■ Task description ■
Return the listing exactly as it appears, but strip out the images.
--- Supplied material ---
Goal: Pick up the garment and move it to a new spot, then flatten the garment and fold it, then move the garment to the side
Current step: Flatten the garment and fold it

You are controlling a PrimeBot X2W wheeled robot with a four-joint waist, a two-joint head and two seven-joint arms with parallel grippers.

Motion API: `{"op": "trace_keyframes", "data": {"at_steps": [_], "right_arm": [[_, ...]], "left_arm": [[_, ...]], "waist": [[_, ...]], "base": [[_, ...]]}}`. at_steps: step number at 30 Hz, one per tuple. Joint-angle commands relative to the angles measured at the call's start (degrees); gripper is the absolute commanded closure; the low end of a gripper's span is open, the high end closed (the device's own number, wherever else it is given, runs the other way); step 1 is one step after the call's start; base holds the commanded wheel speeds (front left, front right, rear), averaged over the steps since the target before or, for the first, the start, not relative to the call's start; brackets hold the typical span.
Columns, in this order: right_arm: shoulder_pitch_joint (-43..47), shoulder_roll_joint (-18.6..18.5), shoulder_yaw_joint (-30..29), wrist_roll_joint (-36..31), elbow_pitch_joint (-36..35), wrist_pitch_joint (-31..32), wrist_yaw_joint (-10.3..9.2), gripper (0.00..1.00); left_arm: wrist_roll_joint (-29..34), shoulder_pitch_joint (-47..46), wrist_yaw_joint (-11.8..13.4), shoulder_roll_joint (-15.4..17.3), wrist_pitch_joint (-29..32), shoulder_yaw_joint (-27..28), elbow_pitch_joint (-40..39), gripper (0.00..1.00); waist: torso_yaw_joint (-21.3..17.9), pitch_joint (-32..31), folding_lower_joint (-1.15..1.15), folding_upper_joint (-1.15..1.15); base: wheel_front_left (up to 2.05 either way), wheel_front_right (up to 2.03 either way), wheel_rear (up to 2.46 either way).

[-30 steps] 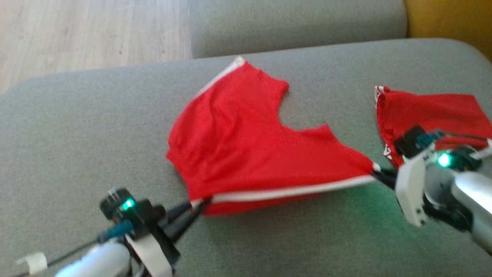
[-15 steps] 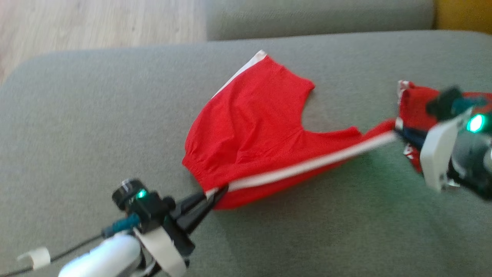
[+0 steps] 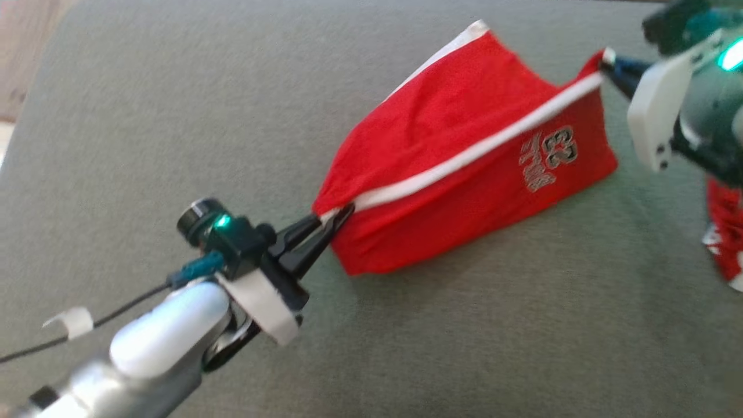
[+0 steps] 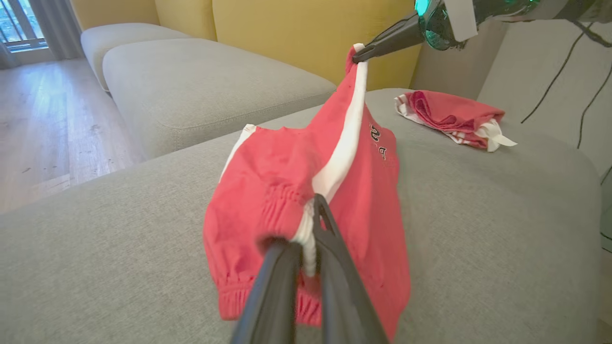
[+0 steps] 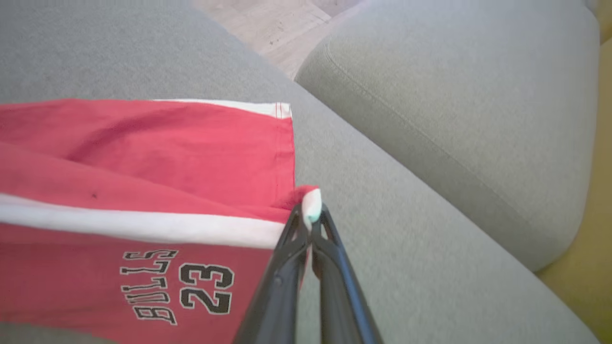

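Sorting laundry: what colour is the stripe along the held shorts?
White stripe on red shorts; the right wrist view shows it best.

A grey sofa cushion (image 3: 174, 116) carries red shorts (image 3: 464, 191), their lower part resting near its middle, and a crumpled red garment (image 4: 449, 117) lying near its right edge

Matt red cloth basketball shorts (image 3: 458, 145) with a smooth white stripe (image 3: 464, 155), coarse-woven grey fabric cushion (image 3: 145, 116) beneath the left gripper (image 3: 336, 216), its fingers (image 4: 272, 291) smooth dark plastic, glossy pale forearm shell (image 3: 168, 334) behind it
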Motion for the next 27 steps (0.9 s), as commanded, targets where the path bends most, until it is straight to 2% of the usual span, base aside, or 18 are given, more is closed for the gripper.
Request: {"op": "trace_keyframes", "data": {"at_steps": [1, 8, 15, 23, 27], "right_arm": [[-2.0, -0.2, -0.1, -0.8, -0.4, -0.1, 0.39, 1.00], [-8.0, 0.1, 2.9, -0.5, 4.0, -1.0, 0.39, 1.00], [-14.6, 0.8, 6.7, -0.3, 7.7, -1.3, 0.39, 1.00], [-20.3, 1.6, 10.8, 0.4, 12.1, -2.7, 0.39, 1.00], [-22.7, 2.1, 12.8, 1.1, 14.2, -4.6, 0.39, 1.00]], "left_arm": [[0.0, -3.4, -0.2, 0.8, -0.9, 3.0, -0.3, 1.00], [0.1, -7.5, -0.7, -4.7, -1.7, 3.1, 6.3, 1.00], [0.2, -11.5, -1.0, -8.5, -2.1, 2.9, 11.4, 1.00], [0.1, -14.2, -1.0, -11.1, -2.2, 2.5, 13.1, 1.00], [-0.1, -14.6, -1.0, -11.4, -2.2, 2.6, 13.8, 1.00]], "waist": [[2.6, 2.5, -0.02, 0.00], [6.7, 5.9, -0.02, 0.00], [8.9, 9.2, -0.02, 0.00], [10.8, 11.9, -0.02, 0.00], [11.6, 13.0, -0.02, 0.00]], "base": [[0.00, 0.00, 0.00], [0.00, 0.00, 0.00], [0.00, 0.00, 0.00], [0.00, 0.00, 0.00], [0.00, 0.00, 0.00]]}}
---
■ Result ■
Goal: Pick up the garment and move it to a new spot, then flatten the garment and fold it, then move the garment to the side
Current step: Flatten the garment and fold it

You are controlling a PrimeBot X2W wheeled robot with a four-joint waist, a two-joint head and two seven-joint arms with parallel grippers.

Motion API: `{"op": "trace_keyframes", "data": {"at_steps": [_], "right_arm": [[_, ...]], "left_arm": [[_, ...]], "waist": [[_, ...]], "base": [[_, ...]]}}`. at_steps: step number at 30 Hz, one per tuple. Joint-angle commands relative to the angles measured at the call's start (degrees); gripper is the absolute commanded closure; the low end of a gripper's span is open, the high end closed (the device's own number, wherever else it is given, runs the other way); step 1 is one step after the call's start; base holds the commanded wheel speeds (front left, front right, rear), averaged over the steps since the target before or, for the first, the start, not relative to the call's start; brackets hold the typical span.
Columns, in this order: right_arm: shoulder_pitch_joint (-43..47), shoulder_roll_joint (-18.6..18.5), shoulder_yaw_joint (-30..29), wrist_roll_joint (-36..31), elbow_pitch_joint (-36..35), wrist_pitch_joint (-31..32), wrist_yaw_joint (-10.3..9.2), gripper (0.00..1.00); left_arm: wrist_roll_joint (-29..34), shoulder_pitch_joint (-47..46), wrist_yaw_joint (-11.8..13.4), shoulder_roll_joint (-15.4..17.3), wrist_pitch_joint (-29..32), shoulder_yaw_joint (-27..28), elbow_pitch_joint (-40..39), gripper (0.00..1.00); waist: torso_yaw_joint (-21.3..17.9), pitch_joint (-32..31), folding_lower_joint (-1.15..1.15), folding_upper_joint (-1.15..1.15); base: wheel_front_left (up to 2.05 either way), wheel_front_right (up to 2.03 either way), wheel_rear (up to 2.46 either way).

[-30 steps] 
[-15 steps] 
[+0 steps] 
[+0 steps] 
[+0 steps] 

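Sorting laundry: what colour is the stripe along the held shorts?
White stripe on red shorts; the right wrist view shows it best.

A grey sofa cushion (image 3: 174, 116) carries red shorts (image 3: 464, 191), their lower part resting near its middle, and a crumpled red garment (image 4: 449, 117) lying near its right edge

Matt red cloth basketball shorts (image 3: 458, 145) with a smooth white stripe (image 3: 464, 155), coarse-woven grey fabric cushion (image 3: 145, 116) beneath the left gripper (image 3: 336, 216), its fingers (image 4: 272, 291) smooth dark plastic, glossy pale forearm shell (image 3: 168, 334) behind it
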Motion for the next 27 steps (0.9 s), as commanded, targets where the path bends most, until it is straight to 2% of the usual span, base aside, or 18 are given, more is closed for the gripper.
Request: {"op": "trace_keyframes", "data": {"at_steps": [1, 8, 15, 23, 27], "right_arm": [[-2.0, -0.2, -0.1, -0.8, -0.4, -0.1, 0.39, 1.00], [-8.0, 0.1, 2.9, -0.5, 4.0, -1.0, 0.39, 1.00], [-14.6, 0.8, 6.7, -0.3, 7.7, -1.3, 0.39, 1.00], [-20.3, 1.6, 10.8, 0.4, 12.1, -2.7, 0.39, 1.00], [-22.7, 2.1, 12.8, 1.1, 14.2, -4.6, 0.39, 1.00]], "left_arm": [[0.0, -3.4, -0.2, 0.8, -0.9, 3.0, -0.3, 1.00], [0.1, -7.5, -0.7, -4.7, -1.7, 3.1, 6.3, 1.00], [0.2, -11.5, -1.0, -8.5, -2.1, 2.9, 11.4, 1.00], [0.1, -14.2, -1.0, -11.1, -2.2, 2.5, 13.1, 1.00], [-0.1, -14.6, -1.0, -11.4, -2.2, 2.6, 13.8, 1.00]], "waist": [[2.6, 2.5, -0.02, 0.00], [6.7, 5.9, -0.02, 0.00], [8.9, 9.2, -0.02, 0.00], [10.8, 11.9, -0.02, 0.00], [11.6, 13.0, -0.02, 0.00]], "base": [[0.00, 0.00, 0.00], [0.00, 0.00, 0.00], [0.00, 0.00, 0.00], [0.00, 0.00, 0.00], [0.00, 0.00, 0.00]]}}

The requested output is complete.